Cette évolution était, pour parler comme Spinosa, in natura rerum ; pour ne pas dire que toute l’idéologie philosophique du commencement du siècle était déjà renfermée dans le Cogito ergo sum. La pensée devenue capable de constituer à nouveau, chez Descartes, l’être universel, devait bientôt se substituer à cet être lui-même sous le nom de substance, chez Spinosa ; et la substance unique, universelle et immobile qui produit de son sein les modes accidentels de l’existence finie, devait tôt ou tard s’identifier avec ces modes eux-mêmes, et, pour ainsi dire, se mobiliser, s’écouler, s’épuiser dans le mouvement d’émanation et d’évolution des êtres particuliers. L’absolu devait finir par se confondre avec l’évolution elle-même. La substance éternellement stationnaire et immobile devait être emportée par l’éternel devenir.
Voici d’ailleurs comment Hegel lui-même précise la relation de son système avec celui de Spinosa., « A la notion de l’Absolu et au rapport de la réflexion à cet Absolu, tels que nous venons de les exposer, répond la notion de la substance chez Spinosa. Le spinosisme est en défaut en ce que, pour lui, la réflexion et sa détermination variée est une pensée extérieure. La substance de ce système est une substance, une totalité indécomposable…… La détermination est négation (Die DesLimmtheil ist Negation), tel est le principe absolu de la philosophie spinosiste. Cette vue vraie et simple établit l’unité de la substance. Mais Spinosa en reste à la négation conçue comme détermination ou comme qualité ; il n’arrive pas à l’intuition de cette négation comme Absolu, — c’est-à-dire comme une négation se niant elle-même — ; dès lors sa substance ne contient pas elle-même sa forme absolue, et la connaissance n’en est pas une connaissance immanente. . . . . . . . . . . . . . . . . . . . . . . . . . . . . .

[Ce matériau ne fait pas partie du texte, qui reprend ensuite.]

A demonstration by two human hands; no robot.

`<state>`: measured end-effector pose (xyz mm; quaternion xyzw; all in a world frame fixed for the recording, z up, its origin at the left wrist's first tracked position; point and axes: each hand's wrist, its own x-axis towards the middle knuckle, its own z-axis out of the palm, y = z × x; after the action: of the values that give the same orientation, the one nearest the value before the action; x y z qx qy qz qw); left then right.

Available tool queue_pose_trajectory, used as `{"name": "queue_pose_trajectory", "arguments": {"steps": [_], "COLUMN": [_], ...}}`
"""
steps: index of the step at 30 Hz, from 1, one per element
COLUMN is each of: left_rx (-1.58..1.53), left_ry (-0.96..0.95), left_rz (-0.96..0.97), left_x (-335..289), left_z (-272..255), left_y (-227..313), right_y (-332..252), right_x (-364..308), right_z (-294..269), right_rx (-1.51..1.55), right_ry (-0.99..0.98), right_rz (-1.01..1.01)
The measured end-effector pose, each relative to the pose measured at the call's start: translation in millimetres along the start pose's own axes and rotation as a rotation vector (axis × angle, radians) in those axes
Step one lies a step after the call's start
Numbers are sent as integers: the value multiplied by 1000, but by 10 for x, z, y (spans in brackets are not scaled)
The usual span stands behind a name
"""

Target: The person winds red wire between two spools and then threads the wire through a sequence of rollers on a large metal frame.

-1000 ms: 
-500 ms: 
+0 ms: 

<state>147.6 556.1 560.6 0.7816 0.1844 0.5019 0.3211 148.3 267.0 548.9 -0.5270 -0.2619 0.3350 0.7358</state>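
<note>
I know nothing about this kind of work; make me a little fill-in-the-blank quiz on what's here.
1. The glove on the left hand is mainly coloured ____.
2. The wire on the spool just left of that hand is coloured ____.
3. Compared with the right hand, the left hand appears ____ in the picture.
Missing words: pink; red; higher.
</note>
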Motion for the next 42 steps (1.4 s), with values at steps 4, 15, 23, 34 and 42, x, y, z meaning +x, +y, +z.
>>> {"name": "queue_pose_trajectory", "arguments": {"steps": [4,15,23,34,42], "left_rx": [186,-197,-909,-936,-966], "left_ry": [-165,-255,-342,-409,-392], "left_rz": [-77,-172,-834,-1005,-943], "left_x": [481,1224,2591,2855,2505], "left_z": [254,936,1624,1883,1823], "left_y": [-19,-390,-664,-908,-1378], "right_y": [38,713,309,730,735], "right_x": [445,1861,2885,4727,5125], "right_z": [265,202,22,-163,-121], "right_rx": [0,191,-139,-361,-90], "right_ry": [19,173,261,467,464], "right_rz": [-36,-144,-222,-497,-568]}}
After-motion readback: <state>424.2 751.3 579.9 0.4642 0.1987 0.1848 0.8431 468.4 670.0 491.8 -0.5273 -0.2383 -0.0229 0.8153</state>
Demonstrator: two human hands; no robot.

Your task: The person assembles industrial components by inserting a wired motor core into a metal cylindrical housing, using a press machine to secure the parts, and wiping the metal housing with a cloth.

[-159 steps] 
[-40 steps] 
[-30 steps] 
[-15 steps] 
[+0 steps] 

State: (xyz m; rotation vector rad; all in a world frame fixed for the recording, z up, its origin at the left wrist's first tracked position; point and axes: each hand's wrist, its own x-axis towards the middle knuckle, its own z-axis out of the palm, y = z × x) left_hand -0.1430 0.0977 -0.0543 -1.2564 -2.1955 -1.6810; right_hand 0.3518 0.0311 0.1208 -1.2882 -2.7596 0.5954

La notion que Spinosa donne de la substance est celle de cause de soi-même — en ce qu’elle est ce dont l’essence renferme l’existence en soi ; en ce que la notion de l’Absolu ne réclame pas la notion d’un autre d’où elle serait formée —. Ces intuitions, si profondes et si vraies qu’elles soient, sont des définitions qui sont acceptées dans la science d’une façon immédiate. Les mathématiques et d’autres sciences subordonnées doivent commencer par un objet supposé qui en constitue l’élément et le fondement positif. Mais l’Absolu ne peut pas être premier ou immédiat ; l’Absolu est essentiellement son résultat. »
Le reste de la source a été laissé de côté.